Ik zie de indiener knikken, dus dank u wel daarvoor. De motie op stuk nr. 267.

Minister Helder:

Ik ben zeker bereid om het doorbreken van het taboe mee te nemen in de beleidsvisie die ik net heb aangekondigd. De Zorgverzekeringswet is natuurlijk een geneeskundige wet. De Centrale Raad van Beroep heeft ook aangegeven dat het niet onder de Wmo valt. Tegelijkertijd wil ik daar in de beleidsreactie wel op ingaan om te kijken hoe we het taboe zo goed mogelijk kunnen doorbreken. Ik wil daar zeker ook in uitdragen en meenemen, ook al voor die tijd, hoe we de kennisuitwisseling tussen de gemeenten kunnen bevorderen. Maar verder is het wat mij betreft ontraden.

De voorzitter:

Ontraden. Mevrouw Westerveld.

Mevrouw Westerveld (GroenLinks):

Dan heb ik daar natuurlijk een vraag over. Want het probleem is nou juist — ik gaf dat al aan — dat we mensen met een beperking heel vaak vergeten, dat ze overal net niet in passen. We kunnen dit natuurlijk met een heel strak kader bekijken, van: natuurlijk gaat de Zorgverzekeringswet over geneeskundige zorg en zal de Wmo ook over allerlei andere zaken gaan. Maar het maakt me niet uit waarin het geregeld wordt. Ik wil gewoon dat het ergens in een wet wordt geregeld. We hebben hier niet staan: het moet in die wet. Het moet gewoon ergens in een wet geregeld worden. Daarom is mijn vraag aan de minister de volgende. Zou u, met die lezing — dat is dus dat het ergens vaststaat; we zeggen niet hoe — nog eens een keer opnieuw naar deze motie willen kijken?

Minister Helder:

Dan blijf ik bij de appreciatie ontraden. Ik wil daarbij wel het volgende toezeggen aan mevrouw Westerveld. Ik begrijp voor een deel haar oproep om dat taboe te doorbreken en er ook strenger in te zijn om te kijken waar we het wel kunnen regelen. Ik zeg haar toe dat ik dit expliciet meeneem in de beleidsreactie die ik ga schrijven.

De voorzitter:

Ik kijk even naar de indieners. U wilt nog nadenken? Als die in stemming wordt gebracht, zetten we er "ontraden" bij als appreciatie. Dank aan de minister. We zijn hierbij aan het einde gekomen van dit tweeminutendebat.

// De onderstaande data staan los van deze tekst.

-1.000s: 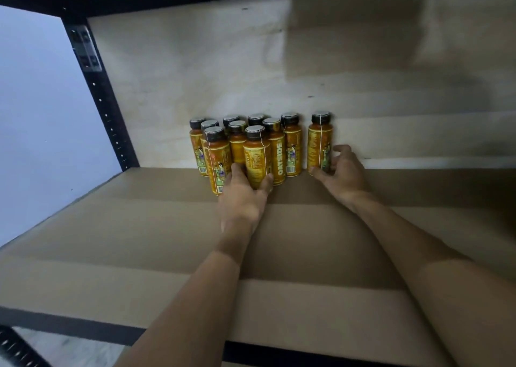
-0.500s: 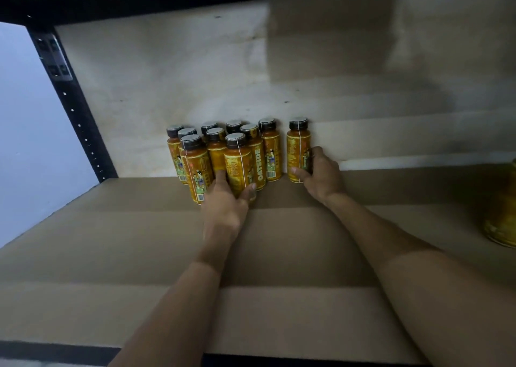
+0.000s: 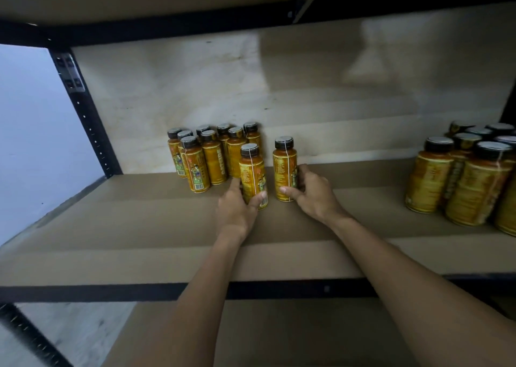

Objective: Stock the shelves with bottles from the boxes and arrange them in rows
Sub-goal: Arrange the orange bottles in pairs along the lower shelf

De beraadslaging wordt gesloten.

De voorzitter:

Dank voor de flexibiliteit van de leden voor het volgende tweeminutendebat. We zijn wat sneller dan gepland, dus we willen eigenlijk voortvarend doorgaan. We schorsen nog even voor een kort moment. Ik word er net over geïnformeerd dat er nog één woordvoerder niet aanwezig is. Die zou onderweg zijn.

De vergadering wordt enkele ogenblikken geschorst.